[Problem description] State how many lines in the listing below hold "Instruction", with no other words.

[Source data]
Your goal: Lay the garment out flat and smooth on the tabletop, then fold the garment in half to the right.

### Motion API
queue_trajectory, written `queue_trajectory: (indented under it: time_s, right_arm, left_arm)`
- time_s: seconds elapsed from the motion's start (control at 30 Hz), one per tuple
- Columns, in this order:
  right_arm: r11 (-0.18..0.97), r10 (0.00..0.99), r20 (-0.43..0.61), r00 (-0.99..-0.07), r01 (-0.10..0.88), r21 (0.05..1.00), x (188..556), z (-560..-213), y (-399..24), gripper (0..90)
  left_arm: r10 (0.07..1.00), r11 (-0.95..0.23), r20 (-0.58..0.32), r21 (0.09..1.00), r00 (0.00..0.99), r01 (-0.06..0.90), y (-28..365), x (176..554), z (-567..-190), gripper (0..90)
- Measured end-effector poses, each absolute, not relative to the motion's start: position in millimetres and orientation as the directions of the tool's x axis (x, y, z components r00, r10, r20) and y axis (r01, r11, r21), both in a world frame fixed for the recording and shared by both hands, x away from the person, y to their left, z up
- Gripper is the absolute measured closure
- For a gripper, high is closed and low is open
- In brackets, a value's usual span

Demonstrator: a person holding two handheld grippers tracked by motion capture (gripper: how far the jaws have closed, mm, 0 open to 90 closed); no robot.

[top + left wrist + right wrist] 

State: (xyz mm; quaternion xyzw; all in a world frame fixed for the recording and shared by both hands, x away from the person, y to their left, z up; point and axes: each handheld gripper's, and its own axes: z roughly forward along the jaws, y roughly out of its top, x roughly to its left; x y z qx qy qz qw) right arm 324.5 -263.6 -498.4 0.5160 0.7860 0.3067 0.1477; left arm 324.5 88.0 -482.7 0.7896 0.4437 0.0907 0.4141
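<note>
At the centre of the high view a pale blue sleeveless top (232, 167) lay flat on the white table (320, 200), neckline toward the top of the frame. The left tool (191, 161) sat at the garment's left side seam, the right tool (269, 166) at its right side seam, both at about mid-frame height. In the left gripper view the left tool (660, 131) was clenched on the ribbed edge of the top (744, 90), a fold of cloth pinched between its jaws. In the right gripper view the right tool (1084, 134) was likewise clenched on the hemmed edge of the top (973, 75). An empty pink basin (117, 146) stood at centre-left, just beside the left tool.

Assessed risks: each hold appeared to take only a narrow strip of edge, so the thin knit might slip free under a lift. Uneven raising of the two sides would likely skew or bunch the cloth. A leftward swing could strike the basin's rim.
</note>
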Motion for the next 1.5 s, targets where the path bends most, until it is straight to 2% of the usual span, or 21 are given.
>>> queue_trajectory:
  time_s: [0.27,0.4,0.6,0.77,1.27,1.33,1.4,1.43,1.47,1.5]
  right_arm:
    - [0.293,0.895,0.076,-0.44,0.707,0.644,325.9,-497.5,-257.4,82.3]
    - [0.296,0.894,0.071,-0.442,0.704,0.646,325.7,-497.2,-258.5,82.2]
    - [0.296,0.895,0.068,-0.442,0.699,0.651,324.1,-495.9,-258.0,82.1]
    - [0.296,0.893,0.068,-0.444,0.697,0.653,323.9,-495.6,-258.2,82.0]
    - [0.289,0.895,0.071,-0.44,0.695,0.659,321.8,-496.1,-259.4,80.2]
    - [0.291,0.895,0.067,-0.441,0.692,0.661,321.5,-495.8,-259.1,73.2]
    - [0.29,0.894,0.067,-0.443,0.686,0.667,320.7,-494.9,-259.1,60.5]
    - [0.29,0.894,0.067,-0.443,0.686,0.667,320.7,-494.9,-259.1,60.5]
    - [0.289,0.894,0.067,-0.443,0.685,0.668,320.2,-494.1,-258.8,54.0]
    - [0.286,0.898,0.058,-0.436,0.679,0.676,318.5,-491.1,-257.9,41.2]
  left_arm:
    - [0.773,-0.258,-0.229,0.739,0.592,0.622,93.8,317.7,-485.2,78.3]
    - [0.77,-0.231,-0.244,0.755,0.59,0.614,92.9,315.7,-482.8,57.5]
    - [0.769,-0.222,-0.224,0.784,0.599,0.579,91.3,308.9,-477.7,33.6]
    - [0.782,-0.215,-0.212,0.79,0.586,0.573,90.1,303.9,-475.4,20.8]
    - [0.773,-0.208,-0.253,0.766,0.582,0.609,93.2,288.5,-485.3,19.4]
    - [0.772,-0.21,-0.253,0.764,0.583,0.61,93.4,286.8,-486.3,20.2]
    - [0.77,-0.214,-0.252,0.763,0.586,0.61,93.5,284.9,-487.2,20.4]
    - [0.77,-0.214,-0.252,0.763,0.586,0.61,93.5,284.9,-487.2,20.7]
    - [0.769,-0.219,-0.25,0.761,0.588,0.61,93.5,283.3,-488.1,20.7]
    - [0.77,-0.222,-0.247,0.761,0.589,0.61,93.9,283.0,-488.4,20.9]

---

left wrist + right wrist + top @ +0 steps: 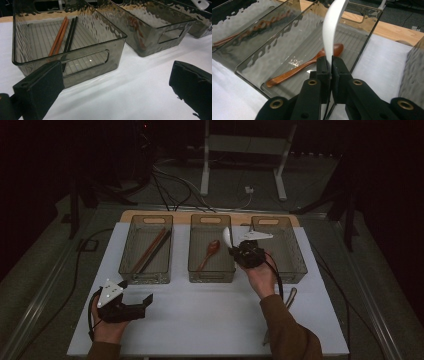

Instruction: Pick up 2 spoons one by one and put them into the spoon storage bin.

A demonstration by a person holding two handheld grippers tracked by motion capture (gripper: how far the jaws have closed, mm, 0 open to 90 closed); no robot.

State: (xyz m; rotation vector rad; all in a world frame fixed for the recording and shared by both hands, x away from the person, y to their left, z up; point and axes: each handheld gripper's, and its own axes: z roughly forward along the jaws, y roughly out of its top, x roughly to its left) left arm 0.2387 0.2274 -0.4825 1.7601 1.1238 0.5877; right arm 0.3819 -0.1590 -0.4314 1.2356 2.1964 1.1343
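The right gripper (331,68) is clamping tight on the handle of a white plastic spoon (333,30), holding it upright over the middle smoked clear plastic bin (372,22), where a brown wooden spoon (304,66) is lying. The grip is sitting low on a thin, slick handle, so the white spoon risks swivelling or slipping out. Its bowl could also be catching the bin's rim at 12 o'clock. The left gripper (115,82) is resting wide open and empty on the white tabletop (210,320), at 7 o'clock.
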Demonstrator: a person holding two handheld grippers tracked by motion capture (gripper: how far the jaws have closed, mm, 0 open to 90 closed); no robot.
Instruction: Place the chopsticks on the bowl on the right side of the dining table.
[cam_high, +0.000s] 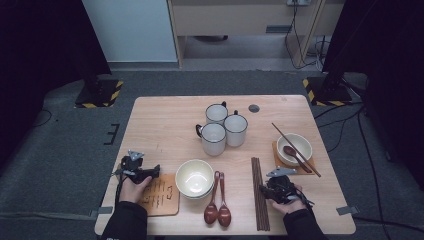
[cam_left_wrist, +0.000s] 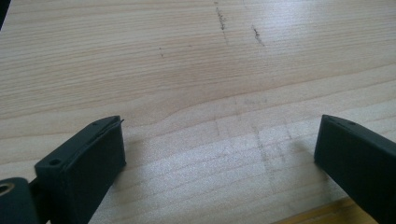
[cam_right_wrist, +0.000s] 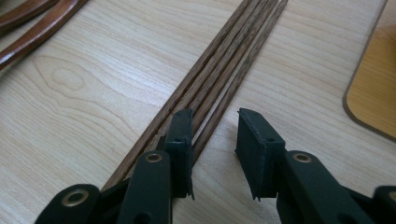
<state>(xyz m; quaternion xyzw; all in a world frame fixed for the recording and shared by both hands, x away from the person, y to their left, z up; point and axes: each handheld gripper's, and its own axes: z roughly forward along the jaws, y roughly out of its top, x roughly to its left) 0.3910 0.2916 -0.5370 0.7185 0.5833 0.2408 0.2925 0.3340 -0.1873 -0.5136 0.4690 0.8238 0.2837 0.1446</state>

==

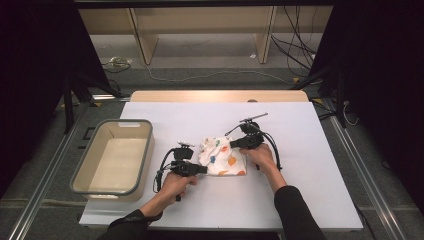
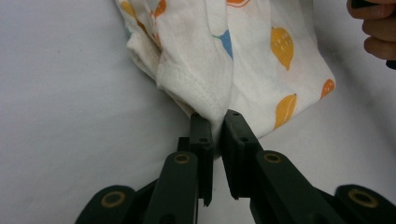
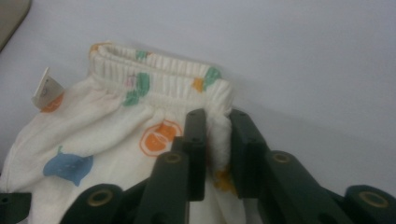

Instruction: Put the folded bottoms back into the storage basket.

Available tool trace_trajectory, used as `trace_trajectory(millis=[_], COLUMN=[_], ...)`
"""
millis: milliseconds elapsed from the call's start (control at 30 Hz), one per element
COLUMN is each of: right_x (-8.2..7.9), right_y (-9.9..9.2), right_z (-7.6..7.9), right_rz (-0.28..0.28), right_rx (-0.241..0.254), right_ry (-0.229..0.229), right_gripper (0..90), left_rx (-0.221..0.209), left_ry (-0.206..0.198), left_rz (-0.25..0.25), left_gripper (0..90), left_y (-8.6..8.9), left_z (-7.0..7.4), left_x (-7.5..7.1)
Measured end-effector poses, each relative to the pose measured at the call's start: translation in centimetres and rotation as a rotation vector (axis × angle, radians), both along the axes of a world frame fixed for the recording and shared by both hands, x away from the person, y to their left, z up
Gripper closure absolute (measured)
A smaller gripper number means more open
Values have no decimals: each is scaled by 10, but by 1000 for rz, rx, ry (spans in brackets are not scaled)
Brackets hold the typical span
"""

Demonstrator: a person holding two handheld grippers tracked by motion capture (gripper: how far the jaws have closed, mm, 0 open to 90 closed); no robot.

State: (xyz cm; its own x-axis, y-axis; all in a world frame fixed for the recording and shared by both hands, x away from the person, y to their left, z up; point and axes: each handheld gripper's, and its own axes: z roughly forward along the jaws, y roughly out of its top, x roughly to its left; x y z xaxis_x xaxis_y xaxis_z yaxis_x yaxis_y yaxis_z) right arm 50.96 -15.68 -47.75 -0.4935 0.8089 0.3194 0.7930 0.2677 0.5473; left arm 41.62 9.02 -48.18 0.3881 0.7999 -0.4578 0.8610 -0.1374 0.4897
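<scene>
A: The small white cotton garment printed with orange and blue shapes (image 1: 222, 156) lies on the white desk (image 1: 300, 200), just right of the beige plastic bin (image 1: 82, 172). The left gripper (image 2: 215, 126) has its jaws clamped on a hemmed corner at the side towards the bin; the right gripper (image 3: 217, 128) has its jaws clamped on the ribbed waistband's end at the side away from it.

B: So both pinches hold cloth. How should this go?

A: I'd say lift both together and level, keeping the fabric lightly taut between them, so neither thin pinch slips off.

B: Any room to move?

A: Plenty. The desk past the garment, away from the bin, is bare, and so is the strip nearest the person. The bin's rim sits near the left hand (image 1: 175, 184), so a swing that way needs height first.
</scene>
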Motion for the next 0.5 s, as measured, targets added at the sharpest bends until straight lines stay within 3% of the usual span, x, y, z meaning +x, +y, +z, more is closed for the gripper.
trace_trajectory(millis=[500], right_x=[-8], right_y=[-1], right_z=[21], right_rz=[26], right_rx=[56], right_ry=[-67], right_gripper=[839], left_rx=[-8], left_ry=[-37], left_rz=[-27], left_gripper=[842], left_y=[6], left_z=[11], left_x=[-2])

[Exercise solution] 3